They wouldn't fool you...
The movie camera never lies -- or so they say. A house with a front door thirty miles from the living-room on which it opened, nevertheless provides one of the most interesting production secrets of Christopher Bean.
The home of the doctor (enacted by Barrymore) played an important part in the drama and great care was necessary to make it real and convincing.
It was to be a rambling house with rooms for a large family and perhaps a couple of spare rooms for hospitable purposes.
A "property" structure was considered unsuitable and a search had to be made for a ready-made building that was "in character" for the part.
...Well, not much
Eventually the exact type of home required was found at Norwalk, thirty miles from the Metro-Goldwyn Studios at Culver City.
Here all the "location shots" were made. On several occasions Barrymore, Miss Dressler and other members of the cast were filmed entering the front door of the house.

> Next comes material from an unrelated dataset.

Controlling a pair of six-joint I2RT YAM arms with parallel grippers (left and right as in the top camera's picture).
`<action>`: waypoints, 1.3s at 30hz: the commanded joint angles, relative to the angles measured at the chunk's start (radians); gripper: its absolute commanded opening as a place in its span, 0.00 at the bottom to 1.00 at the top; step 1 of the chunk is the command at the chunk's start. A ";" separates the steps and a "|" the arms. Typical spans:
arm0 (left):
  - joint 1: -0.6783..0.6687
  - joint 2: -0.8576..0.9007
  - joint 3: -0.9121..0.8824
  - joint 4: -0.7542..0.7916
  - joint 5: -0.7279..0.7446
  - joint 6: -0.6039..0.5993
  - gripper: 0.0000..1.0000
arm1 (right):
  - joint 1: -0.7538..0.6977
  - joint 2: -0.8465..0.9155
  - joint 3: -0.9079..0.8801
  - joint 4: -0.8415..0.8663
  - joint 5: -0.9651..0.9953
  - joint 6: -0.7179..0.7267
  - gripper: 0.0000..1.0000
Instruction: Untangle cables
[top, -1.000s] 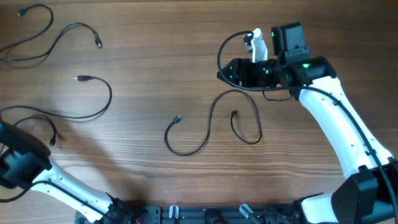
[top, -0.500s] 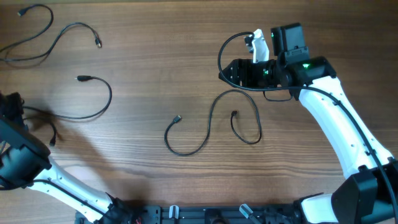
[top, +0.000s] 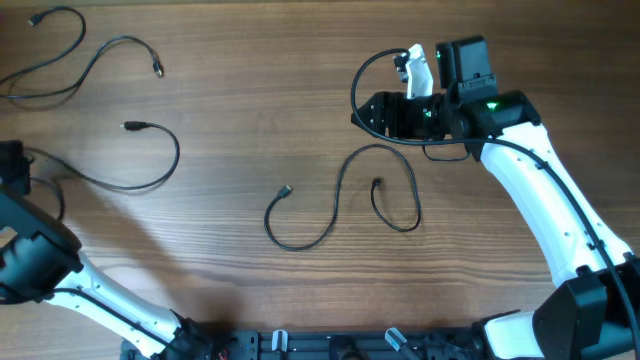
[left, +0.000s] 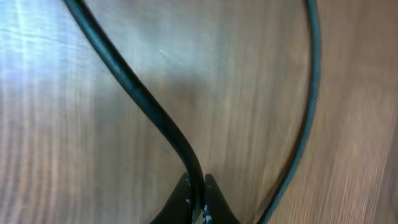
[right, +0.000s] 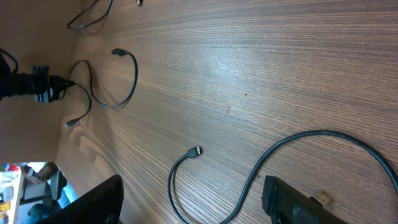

But the living-room on the other side of the door was on a studio set where the interiors were made. Separate "entrances" bridged the gap.
A "money spinner"
Christopher Bean, incidentally must have proved a wonderful money-spinner for its French author, Rene Fanchois.
It must be the most "adapted" play of the year. Sidney Howard the famous Broadway playwright, translated it, adapted it to a New England setting and put it on New York.
In Fanchois' original version the jealous elder daughter of the family concerned was the heroine, but Howard, while retaining the basic idea, made Abby, the maid, the central character.
Emlyn Williams, one of our most brilliant actor dramatists also chose to make Abby the heroine when he came to adapt the piece for London audiences -- this time as a story of an English family and with a British setting. Edith Evans, incidentally, played the part with a Welsh accent.
The play has been a tremendous hit and has made "big money" in both capitals as well as in Paris.
Painting as Star
I wonder how many people who have seen the new M.-G.-M. talkie have admired the painting of "Abby" which has one of the most important parts in the picture.
It was painted from an old, faded photo of Marie Dressler, taken long before even her musical comedy successes in New York.
The picture precipitates the entire dramatic climax of the story and it had to be accurate because it is constantly on view.
An artist took the photograph and the script of the play. He made a painting exactly following the descriptions in the lines spoken by the players, then used the old photo as a guide in painting the face. The illusion was perfect.
"To play a character on the screen one has not only to learn the nature of that character, but find its actual soul."
That is the formula that Lionel Barrymore invariably uses when he is given a role to play and that is what he did in the case of the characterisation of the old country doctor in Christopher Bean.
He delves into the psychology of the character he is to portray until he really feels that he knows him intimately - that he is a vital living creature, not just a figment of imagination. It was in this way that he has so successfully depicted the varied emotions of the doctor, who, urged by greed, becomes a dishonest and cunning schemer, but becomes his old, honest self again when he realises the. depth of one woman's faith.
Believing in the Character
"The thing to ask oneself," says Barrymore, "is, first, if what the character is to do and feel is possible. It has to be worked out so that the actor can believe it himself.
"Then he can make his audience do so too. To do that one must take into consideration every little quirk in the character. When you know what you are telling, the business of telling it becomes fairly simple. The lines, the inflections, the business of the part - all these things are means by which the story of the character is convincing and worth the telling."
A Proud Boast
By the way, Lionel Barrymore pays a graceful tribute to Marie Dressler. He says it was a rare treat to act with her because she is not only a great artiste but a great personality.
"To have shared an entire play with her," he says, "is something I shall always boast about, just as I boast of my friendship in years gone by for John L. Sullivan. Such things are more than mere memories. They are events of a lifetime."
In all the bustle and hubbub of the film studio there sometimes comes a happy reunion of old friends perhaps separated for some time.
This happened to Marie Dressler whilst working on this picture.
A quiet little man walked on to the set to be received by such a boisterous greeting of which only Marie is capable.
He was Jack Pearl, who is famous on the radio in New York as "Baron Munchausen," and he had come to make his screen debut in Meet the Baron.
Jack Pearl, some years ago, was one of the cast of the last stage show in which Marie Dressler appeared, a Shubert Winter Garden Revue in New York.
Marie is like that - she never forgets a friend.
Jean Hersholt, who is quite one of the most dependable of character actors, had been back holidaying in his native Denmark and this picture marks his first role since he returned. He has often proved to be the backbone of a picture of indifferent quality and here he fits into the construction of the plot with all his accustomed polish and naturalness.
Jean Hersholt, by the way, has appeared twice before with Marie Dressler, in Dinner at Eight and Emma.